THE TASK.
What is the number of lines in this listing that include "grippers"? Answer with that number only.

+++ INFORMATION SHOWN +++

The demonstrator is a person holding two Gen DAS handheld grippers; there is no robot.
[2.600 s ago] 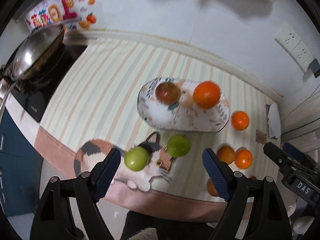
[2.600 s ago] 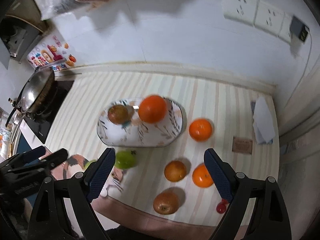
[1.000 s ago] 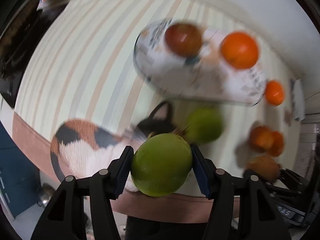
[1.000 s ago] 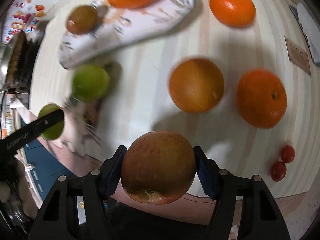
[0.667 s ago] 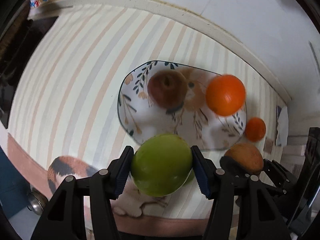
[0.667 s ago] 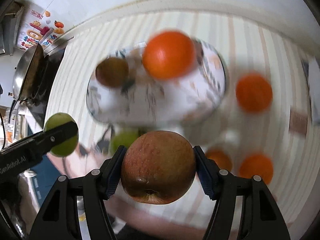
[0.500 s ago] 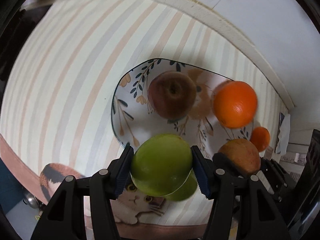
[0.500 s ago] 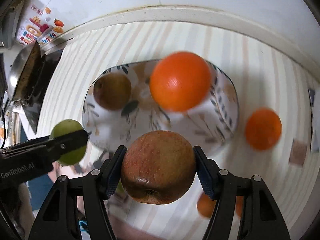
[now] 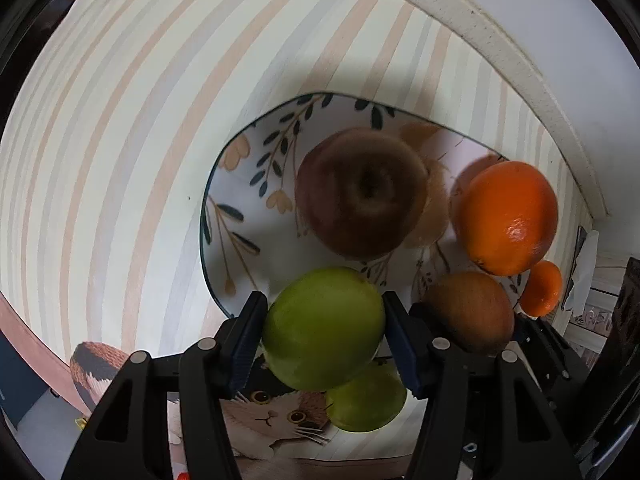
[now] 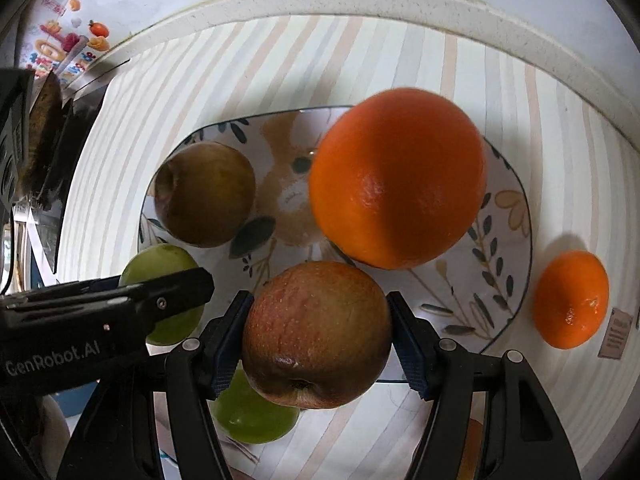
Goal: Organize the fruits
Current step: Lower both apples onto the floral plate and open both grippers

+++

RESULT OF THIS EXERCISE.
2